In HD disc players, the audio will be handled in the same fashion. Soundtracks decoded from the disc, as well as audio elements streamed or downloaded from an Internet connection or generated internally in the player, will be decoded in the player as digital PCM signals. PCM is the format players use to perform all internal audio processing operations, including mixing. In the mixing stage, streaming commentary, button sounds, and other non-disc-audio will be mixed with the native 5.1 or 7.1 soundtrack from the disc. The result will be the complete audio presentation as intended by the content maker.
http://www.dolby.com/images/consumer/technology/trueHD/fig1.jpg
http://www.dolby.com/consumer/technology/trueHD/AVRs/trueHD_avrs_1.html
Standard Content & Advanced Content (aka iHD) :
http://www.watch.impress.co.jp/av/docs/20051006/dvd09.jpg
Here is the one minute tutorial on HD DVD menu system/interactivity. There are two modes:
1. Standard. This your current DVD menu. If authored this way, the player should just send out the bitstreams as defined on disc.
2. Advanced. This is "iHD" subystem which all the US titles use (Japanese titles use #1). iHD allows for multiple audio streams/Picture-in-Picture. Each track can have its own encoding, sampling rate, etc. The player then is responsible to decode all and mix them. Now, if it does not compress them back, you have no way of sending multi-channel audio out of the S/PDIF connection as it is not fast enough for uncompressed (multi-channel). So Toshiba has chosen to use a DTS Encoder at maximum rate to preserve all the fidelity they can.
Hope this makes more sense now.
Amir
http://www.avsforum.com/avs-vb/showthread.php?p=7498142&&#post7498142
richard plumb
19-04-2006, 9:58 PM
they do all that fuss so that they can mix in *button sounds*!?
and whats that about director commentaries? Surely that'd just be a separate track with a lower volume background audio mix? They can do that on itsy bitsy DVDs, surely they can do that with humungous HD-DVDs?
It seems completely arse about face to me
ianh64
20-04-2006, 6:47 AM
and whats that about director commentaries?

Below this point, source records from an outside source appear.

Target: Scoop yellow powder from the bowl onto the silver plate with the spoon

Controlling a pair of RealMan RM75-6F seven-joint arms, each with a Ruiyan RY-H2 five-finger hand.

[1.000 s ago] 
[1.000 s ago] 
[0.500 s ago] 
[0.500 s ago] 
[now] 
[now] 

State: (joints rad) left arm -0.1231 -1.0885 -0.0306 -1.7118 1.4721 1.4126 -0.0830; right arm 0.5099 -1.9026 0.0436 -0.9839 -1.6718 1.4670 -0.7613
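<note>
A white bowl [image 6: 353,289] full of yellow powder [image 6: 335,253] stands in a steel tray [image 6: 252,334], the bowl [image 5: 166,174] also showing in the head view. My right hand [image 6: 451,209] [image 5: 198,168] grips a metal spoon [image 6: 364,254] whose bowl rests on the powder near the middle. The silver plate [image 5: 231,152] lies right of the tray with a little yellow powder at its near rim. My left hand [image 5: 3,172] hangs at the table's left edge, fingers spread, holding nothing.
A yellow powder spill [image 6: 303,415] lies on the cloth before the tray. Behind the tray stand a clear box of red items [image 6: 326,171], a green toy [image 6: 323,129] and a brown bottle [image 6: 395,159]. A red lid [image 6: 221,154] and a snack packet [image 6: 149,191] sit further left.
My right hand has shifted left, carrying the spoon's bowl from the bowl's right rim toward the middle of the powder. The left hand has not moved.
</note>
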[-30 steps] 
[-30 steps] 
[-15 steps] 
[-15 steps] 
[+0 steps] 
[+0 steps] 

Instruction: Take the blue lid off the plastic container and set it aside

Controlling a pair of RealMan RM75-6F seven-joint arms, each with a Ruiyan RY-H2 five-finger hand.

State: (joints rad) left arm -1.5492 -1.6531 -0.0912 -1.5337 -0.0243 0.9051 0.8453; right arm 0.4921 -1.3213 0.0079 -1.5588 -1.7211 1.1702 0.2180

Surely that'd just be a separate track with a lower volume background audio mix? They can do that on itsy bitsy DVDs, surely they can do that with humungous HD-DVDs?
I think the point with mixing things inside the player is that, for example, with directors commentaries, you get full True HD soundtrack and the commentary is mixed with that. With DVD, I believe that the commentary is pre mixed with a lower quality soundtrack. In addition, there is the ability for the player to download low quality audio over the internet and this be mixed on the fly with high quality audio from the disc. I don't personally see much use in this at present but non the less, its a pretty powerful feature.
The biggest benefit that I see from this is that decoding the audio within the player frees up processing power downstream for the AV amp to concentrate on other things. This also means that an older AV amp does not need to know about the newer codecs - it only needs to beable to take a multi channel input, for example analogue or via PCM over HDMI 1.1 and the full benefit of True HD can still be experienced.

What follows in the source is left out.